_TASK_.
Only reproduce the lines from the line containing "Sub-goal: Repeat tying" onward, exactly, through the final line of the data below.

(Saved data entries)

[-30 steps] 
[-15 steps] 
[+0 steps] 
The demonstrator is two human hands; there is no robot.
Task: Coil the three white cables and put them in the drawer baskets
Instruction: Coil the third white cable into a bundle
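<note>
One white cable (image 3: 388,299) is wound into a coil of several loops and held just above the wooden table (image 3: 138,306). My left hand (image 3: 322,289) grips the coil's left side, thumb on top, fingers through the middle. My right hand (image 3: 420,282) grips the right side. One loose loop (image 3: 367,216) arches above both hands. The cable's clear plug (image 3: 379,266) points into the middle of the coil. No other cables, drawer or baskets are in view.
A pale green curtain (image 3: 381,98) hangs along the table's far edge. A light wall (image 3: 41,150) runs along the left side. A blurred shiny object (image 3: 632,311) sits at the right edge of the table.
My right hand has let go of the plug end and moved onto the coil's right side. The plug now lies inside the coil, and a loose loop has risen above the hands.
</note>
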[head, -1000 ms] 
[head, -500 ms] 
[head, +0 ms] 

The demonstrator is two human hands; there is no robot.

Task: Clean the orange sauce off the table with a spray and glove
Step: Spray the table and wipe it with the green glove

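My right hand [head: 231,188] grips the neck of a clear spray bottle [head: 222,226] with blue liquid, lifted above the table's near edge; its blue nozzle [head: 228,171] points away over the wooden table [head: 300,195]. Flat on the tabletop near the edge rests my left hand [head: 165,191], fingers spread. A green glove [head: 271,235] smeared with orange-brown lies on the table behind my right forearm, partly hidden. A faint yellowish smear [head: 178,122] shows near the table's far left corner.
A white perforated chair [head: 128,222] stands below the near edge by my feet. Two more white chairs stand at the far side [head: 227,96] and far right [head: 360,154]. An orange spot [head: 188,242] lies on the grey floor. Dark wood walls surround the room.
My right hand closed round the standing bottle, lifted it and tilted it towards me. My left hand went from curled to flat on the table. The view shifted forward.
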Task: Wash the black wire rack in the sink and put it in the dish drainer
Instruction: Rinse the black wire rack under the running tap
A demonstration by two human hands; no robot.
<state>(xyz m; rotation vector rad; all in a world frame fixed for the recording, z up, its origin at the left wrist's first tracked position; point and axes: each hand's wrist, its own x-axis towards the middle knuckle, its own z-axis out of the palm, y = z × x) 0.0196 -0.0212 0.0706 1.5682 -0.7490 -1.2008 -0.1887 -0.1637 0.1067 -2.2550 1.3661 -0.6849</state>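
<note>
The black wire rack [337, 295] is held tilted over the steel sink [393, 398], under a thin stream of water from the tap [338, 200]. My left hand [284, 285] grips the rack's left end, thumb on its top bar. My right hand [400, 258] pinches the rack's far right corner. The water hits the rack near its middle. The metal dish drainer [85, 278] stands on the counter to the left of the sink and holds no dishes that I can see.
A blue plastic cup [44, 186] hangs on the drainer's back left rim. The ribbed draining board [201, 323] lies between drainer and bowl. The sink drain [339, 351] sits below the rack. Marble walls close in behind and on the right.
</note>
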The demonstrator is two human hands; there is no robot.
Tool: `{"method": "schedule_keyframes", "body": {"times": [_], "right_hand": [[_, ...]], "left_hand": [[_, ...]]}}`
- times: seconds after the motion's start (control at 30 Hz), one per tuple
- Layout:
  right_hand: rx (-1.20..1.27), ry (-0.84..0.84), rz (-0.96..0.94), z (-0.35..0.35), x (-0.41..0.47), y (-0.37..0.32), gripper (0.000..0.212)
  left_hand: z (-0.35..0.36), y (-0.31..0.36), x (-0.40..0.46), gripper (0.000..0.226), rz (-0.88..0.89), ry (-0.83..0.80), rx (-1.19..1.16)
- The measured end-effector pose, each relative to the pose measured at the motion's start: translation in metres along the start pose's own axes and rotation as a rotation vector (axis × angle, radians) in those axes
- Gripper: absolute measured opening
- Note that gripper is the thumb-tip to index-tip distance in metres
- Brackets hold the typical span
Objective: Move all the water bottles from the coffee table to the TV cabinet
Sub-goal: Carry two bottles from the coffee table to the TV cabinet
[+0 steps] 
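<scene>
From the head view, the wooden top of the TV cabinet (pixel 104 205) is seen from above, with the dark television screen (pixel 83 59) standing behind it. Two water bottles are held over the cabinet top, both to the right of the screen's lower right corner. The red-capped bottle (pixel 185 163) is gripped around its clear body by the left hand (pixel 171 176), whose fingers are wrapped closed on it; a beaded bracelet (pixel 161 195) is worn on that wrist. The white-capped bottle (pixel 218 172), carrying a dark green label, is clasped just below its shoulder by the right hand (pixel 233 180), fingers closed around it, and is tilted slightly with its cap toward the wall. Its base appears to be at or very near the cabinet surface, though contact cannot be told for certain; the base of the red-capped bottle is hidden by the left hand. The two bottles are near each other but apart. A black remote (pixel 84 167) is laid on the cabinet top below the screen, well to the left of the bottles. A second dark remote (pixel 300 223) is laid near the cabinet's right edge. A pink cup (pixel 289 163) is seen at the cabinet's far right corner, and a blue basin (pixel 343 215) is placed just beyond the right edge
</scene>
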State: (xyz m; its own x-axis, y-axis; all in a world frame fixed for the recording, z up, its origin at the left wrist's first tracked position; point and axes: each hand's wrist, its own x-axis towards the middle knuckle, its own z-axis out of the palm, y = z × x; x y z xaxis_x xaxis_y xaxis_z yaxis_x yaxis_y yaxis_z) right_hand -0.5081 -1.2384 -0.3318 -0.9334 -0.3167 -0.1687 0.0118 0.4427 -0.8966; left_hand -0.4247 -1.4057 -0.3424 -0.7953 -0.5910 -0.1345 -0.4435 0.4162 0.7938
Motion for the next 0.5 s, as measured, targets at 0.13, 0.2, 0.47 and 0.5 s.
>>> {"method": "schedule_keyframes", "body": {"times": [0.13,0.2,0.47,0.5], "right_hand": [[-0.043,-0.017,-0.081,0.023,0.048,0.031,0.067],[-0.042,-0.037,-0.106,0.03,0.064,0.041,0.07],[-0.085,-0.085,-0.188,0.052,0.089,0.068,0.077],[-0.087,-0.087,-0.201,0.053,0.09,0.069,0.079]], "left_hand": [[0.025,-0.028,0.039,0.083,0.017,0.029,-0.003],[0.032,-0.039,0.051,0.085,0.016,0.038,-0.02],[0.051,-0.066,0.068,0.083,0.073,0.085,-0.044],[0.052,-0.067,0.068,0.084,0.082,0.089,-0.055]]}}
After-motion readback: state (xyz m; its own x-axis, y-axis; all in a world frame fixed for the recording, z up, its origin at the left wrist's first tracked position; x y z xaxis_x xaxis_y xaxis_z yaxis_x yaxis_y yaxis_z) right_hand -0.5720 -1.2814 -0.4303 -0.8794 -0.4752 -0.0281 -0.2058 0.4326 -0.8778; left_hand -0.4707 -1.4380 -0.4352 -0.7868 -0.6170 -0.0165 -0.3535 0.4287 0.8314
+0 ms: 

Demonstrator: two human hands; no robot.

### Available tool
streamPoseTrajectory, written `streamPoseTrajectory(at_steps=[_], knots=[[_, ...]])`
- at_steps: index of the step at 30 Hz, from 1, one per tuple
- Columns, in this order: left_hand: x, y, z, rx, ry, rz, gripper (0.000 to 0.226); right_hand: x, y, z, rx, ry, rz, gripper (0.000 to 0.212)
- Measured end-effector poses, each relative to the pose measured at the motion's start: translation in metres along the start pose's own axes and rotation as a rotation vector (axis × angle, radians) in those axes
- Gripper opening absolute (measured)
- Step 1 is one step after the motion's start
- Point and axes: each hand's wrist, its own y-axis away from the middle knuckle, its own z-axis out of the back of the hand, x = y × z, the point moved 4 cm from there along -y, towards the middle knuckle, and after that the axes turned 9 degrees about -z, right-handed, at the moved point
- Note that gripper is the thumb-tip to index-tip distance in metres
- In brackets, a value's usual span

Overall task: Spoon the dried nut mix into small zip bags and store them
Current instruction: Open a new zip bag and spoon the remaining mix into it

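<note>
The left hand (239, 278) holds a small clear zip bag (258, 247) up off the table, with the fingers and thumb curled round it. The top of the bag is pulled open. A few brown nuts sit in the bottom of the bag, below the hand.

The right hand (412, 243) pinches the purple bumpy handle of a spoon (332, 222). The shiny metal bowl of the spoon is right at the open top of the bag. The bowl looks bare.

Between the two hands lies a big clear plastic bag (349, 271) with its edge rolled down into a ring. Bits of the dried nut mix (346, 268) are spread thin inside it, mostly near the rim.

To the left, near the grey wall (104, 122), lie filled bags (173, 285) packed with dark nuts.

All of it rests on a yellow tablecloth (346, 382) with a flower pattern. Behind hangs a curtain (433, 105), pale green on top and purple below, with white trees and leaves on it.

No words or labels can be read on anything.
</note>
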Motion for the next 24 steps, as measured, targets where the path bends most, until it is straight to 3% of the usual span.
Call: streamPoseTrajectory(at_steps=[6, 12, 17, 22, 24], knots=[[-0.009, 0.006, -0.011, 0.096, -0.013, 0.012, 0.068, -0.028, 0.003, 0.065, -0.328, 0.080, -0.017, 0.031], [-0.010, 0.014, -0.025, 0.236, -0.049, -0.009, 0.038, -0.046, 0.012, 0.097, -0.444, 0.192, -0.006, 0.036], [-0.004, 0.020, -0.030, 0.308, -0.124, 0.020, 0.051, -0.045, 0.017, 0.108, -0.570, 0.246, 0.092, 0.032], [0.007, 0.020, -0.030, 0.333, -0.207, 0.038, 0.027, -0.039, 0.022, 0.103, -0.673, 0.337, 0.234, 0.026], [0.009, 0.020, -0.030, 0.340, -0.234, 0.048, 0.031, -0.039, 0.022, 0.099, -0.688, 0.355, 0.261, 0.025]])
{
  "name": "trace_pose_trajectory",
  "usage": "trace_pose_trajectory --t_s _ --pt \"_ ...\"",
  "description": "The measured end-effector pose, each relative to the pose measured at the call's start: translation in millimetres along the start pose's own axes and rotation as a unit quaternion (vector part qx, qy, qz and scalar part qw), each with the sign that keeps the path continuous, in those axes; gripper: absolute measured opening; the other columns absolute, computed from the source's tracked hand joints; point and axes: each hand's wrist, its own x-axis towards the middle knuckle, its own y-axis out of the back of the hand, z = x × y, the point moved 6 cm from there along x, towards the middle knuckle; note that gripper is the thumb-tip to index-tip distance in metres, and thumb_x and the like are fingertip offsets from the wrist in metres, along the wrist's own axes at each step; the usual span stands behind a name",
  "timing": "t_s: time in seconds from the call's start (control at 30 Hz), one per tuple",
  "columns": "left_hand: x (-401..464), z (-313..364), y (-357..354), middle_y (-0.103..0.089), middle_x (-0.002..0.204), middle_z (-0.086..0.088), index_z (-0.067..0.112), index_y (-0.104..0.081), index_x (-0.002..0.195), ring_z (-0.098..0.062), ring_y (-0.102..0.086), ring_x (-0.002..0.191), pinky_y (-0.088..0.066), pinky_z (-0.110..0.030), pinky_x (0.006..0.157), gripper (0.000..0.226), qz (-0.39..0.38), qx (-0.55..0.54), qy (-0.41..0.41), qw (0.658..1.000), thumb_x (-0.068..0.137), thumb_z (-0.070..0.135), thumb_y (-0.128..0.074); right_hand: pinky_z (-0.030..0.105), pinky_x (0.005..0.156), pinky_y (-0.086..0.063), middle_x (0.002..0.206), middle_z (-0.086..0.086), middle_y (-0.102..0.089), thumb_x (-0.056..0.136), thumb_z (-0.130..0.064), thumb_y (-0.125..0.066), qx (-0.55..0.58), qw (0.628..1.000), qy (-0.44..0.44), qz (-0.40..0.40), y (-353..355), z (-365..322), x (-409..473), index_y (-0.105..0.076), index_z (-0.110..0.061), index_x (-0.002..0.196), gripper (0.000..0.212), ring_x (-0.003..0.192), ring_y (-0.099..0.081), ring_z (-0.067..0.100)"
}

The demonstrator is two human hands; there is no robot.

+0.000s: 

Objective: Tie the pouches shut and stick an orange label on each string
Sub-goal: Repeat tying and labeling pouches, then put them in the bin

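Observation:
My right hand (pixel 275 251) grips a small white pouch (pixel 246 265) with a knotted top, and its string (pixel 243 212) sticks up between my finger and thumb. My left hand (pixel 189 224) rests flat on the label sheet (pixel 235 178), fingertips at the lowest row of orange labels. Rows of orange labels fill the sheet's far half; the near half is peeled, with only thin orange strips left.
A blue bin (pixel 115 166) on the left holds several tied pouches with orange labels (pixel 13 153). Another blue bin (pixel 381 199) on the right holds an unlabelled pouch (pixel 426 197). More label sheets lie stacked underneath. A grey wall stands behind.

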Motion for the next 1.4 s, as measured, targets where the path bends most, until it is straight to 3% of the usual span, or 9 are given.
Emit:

_ANSWER FOR THIS EXERCISE_.
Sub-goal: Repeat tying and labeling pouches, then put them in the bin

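Observation:
My right hand (pixel 275 251) grips a small white pouch (pixel 246 265) with a knotted top, and its string (pixel 243 212) sticks up between my finger and thumb. My left hand (pixel 189 224) rests flat on the label sheet (pixel 235 178), fingertips at the lowest row of orange labels. Rows of orange labels fill the sheet's far half; the near half is peeled, with only thin orange strips left.
A blue bin (pixel 115 166) on the left holds several tied pouches with orange labels (pixel 13 153). Another blue bin (pixel 381 199) on the right holds an unlabelled pouch (pixel 426 197). More label sheets lie stacked underneath. A grey wall stands behind.
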
Motion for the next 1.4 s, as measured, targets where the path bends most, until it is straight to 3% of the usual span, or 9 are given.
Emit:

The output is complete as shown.